On Wed, 12 Mar 2008 03:29:53 +0530, santosh wrote:
> Harald van D?k wrote:
>> On Wed, 12 Mar 2008 03:07:48 +0530, santosh wrote:
>>> Hello all,
>>>
>>> In K&R2 one exercise asks the reader to compute and print the limits
>>> for the basic integer types. This is trivial for unsigned types. But
>>> is it possible for signed types without invoking undefined behaviour
>>> triggered by overflow?
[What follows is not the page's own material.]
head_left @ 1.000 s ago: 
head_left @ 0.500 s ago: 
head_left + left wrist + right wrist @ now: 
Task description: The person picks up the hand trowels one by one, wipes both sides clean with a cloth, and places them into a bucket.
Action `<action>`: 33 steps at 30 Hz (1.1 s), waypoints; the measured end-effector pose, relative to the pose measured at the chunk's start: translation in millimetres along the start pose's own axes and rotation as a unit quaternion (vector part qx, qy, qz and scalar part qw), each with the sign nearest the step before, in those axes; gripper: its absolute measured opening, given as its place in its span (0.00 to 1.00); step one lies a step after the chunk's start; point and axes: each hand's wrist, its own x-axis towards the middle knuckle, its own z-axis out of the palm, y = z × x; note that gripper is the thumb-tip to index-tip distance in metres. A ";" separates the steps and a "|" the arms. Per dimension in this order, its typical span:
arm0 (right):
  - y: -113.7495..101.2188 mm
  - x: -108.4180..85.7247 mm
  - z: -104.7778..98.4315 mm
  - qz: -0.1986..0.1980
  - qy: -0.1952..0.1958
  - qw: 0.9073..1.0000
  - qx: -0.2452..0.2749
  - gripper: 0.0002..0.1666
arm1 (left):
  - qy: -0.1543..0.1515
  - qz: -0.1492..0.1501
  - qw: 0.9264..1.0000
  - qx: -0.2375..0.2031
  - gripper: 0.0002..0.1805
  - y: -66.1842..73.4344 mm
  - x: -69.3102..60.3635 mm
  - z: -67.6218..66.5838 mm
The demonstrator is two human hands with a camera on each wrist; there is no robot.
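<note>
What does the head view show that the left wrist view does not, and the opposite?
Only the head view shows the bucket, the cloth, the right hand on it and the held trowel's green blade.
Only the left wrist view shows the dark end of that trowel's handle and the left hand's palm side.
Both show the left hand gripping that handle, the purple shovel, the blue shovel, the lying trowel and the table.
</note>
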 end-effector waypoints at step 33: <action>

Remember that the constants in limits.h cannot
>>> be used.
>>
>> #include <stdio.h>
>> int main(void) {
>> unsigned u = -1;
>> int i;
>> while ((i = u) < 0 || i != u)
>> u = u >> 1;
>> printf("INT_MAX == %u\n", u);
>> }
>>
>> This is not guaranteed to work in C99, where the conversion of an
>> out-of- range integer may raise a signal, but it's valid C90, since the
>> result of the conversion must be a valid int, and therefore between
>> INT_MIN and INT_MAX.
>
> Thanks. What about the minima?
Up to INT_MIN, you can use this same idea, except start from LONG_MIN
instead of UINT_MAX. For LONG_MIN, I would cheat with
strtol("-999999999", 0, 0)
adding 9s until a range error is returned.